== Activity ==
Line by line, repeat the material below exactly and leave the images out.

============================================================

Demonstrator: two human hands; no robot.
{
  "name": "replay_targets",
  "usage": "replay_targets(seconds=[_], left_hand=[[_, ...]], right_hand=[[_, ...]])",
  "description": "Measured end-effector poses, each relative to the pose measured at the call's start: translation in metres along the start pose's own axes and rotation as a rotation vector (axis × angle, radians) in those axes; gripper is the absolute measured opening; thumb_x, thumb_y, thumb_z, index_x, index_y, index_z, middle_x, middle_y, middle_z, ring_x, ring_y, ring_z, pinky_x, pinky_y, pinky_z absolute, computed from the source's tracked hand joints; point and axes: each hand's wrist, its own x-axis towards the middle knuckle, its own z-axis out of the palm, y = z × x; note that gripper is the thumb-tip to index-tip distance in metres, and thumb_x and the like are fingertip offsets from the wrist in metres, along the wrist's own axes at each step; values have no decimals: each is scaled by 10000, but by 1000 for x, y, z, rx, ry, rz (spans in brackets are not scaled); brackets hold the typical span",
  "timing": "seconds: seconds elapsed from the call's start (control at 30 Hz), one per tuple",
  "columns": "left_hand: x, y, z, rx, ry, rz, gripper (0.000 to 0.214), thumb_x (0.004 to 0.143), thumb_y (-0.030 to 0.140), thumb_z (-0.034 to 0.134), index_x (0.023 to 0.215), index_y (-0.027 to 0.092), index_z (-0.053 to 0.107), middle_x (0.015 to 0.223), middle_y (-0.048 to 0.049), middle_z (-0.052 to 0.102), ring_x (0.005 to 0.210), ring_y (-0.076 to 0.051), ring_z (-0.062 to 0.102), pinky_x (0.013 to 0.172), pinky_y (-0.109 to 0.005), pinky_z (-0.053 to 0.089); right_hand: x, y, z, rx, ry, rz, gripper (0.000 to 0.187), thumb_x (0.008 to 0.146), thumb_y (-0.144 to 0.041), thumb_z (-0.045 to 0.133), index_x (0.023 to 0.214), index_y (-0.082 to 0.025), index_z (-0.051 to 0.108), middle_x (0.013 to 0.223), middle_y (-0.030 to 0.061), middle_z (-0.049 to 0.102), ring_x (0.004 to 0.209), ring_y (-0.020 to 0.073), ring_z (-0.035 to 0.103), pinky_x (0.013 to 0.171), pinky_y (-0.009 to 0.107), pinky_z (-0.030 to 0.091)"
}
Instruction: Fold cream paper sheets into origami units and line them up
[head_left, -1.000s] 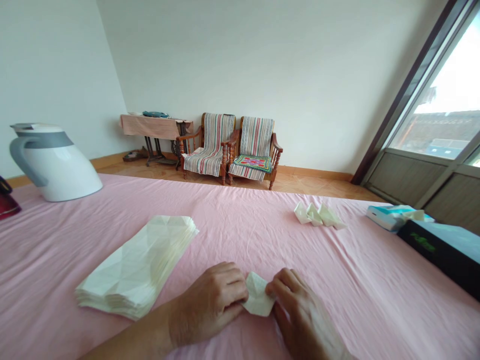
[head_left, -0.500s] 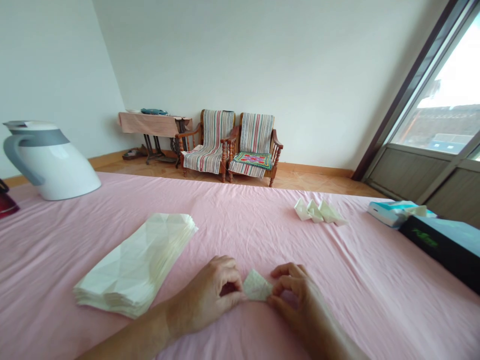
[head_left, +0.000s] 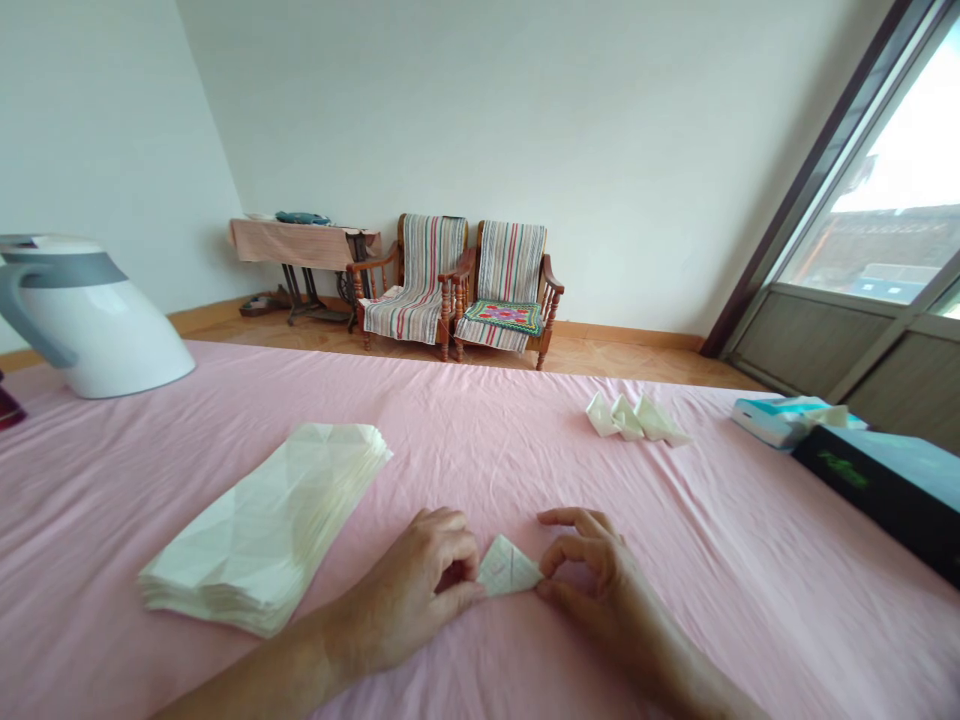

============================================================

== Result ==
Demonstrator: two human hands; no robot.
{
  "name": "replay_targets",
  "usage": "replay_targets(seconds=[_], left_hand=[[_, ...]], right_hand=[[_, ...]])",
  "description": "Measured end-effector poses, each relative to the pose measured at the call's start: translation in metres along the start pose's own axes and rotation as a rotation vector (axis × angle, radians) in those axes; gripper is the absolute measured opening; thumb_x, thumb_y, thumb_z, index_x, index_y, index_z, middle_x, middle_y, middle_z, ring_x, ring_y, ring_z, pinky_x, pinky_y, pinky_z absolute, computed from the source's tracked hand joints; point and axes: each hand's wrist, its own x-axis towards the middle knuckle, its own z-axis out of the palm, y = z × x; note that gripper is the thumb-tip to index-tip distance in metres, and thumb_x and the like are fingertip offsets from the wrist in metres, along the wrist's own axes at each step; values have no decimals: each is scaled by 10000, but by 1000 for x, y, z, rx, ry, rz (spans in brackets are not scaled); brackets hold the typical span",
  "timing": "seconds: seconds elapsed from the call's start (control at 30 Hz), one per tuple",
  "columns": "left_hand: x, y, z, rx, ry, rz, gripper (0.000 to 0.214), thumb_x (0.004 to 0.143), thumb_y (-0.030 to 0.140), thumb_z (-0.034 to 0.134), index_x (0.023 to 0.215), index_y (-0.027 to 0.092), index_z (-0.053 to 0.107), middle_x (0.015 to 0.223), middle_y (-0.048 to 0.049), middle_z (-0.052 to 0.102), ring_x (0.005 to 0.210), ring_y (-0.076 to 0.051), ring_z (-0.062 to 0.102), pinky_x (0.013 to 0.172), pinky_y (-0.109 to 0.005), pinky_z (-0.053 to 0.089); right_hand: x, y, z, rx, ry, rz, gripper (0.000 to 0.187), thumb_x (0.008 to 0.146), thumb_y (-0.144 to 0.041), thumb_z (-0.045 to 0.133), index_x (0.023 to 0.214), index_y (-0.082 to 0.025), index_z (-0.051 to 0.108), middle_x (0.013 to 0.223), middle_y (-0.030 to 0.061), middle_z (-0.049 to 0.102), ring_x (0.004 to 0.209), ring_y (-0.020 to 0.073), ring_z (-0.035 to 0.103), pinky_x (0.013 to 0.171), pinky_y (-0.009 to 0.107), pinky_z (-0.030 to 0.091)"
}
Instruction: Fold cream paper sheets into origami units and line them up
[head_left, -1.000s] 
[head_left, -0.500s] 
[head_left, +0.000s] 

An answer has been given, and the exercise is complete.